● **Dataset excerpt**
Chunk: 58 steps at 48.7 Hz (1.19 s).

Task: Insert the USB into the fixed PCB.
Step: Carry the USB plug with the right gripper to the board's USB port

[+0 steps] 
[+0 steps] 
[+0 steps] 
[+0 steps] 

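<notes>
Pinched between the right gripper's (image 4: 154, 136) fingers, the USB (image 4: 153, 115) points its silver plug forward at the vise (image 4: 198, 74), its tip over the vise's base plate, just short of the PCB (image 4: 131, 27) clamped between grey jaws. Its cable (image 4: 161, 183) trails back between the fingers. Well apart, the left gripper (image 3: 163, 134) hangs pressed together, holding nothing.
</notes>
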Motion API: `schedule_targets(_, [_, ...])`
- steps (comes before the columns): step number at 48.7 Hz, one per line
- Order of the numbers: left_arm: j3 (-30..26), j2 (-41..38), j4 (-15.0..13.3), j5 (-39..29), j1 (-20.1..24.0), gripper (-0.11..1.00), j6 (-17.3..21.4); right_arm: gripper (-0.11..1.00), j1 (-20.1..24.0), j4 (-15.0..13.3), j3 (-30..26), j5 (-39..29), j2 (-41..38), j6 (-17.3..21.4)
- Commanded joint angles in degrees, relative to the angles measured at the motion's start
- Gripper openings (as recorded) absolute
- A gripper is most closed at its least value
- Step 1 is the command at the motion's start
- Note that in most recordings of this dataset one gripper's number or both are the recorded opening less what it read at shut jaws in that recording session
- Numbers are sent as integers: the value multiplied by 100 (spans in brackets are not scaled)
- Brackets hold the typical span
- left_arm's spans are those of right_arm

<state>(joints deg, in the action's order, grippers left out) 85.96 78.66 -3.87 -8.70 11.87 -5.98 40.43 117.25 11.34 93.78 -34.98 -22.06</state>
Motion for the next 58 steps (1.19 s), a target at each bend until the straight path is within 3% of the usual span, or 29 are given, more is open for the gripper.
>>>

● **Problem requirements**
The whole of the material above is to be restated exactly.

● **Reply**
Chunk: 58 steps at 48.7 Hz (1.19 s).

Task: Insert the USB into the fixed PCB.
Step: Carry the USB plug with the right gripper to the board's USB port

[+0 steps] 
[+0 steps] 
[+0 steps] 
[+0 steps] 

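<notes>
Pinched between the right gripper's (image 4: 154, 136) fingers, the USB (image 4: 153, 115) points its silver plug forward at the vise (image 4: 198, 74), its tip over the vise's base plate, just short of the PCB (image 4: 131, 27) clamped between grey jaws. Its cable (image 4: 161, 183) trails back between the fingers. Well apart, the left gripper (image 3: 163, 134) hangs pressed together, holding nothing.
</notes>
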Motion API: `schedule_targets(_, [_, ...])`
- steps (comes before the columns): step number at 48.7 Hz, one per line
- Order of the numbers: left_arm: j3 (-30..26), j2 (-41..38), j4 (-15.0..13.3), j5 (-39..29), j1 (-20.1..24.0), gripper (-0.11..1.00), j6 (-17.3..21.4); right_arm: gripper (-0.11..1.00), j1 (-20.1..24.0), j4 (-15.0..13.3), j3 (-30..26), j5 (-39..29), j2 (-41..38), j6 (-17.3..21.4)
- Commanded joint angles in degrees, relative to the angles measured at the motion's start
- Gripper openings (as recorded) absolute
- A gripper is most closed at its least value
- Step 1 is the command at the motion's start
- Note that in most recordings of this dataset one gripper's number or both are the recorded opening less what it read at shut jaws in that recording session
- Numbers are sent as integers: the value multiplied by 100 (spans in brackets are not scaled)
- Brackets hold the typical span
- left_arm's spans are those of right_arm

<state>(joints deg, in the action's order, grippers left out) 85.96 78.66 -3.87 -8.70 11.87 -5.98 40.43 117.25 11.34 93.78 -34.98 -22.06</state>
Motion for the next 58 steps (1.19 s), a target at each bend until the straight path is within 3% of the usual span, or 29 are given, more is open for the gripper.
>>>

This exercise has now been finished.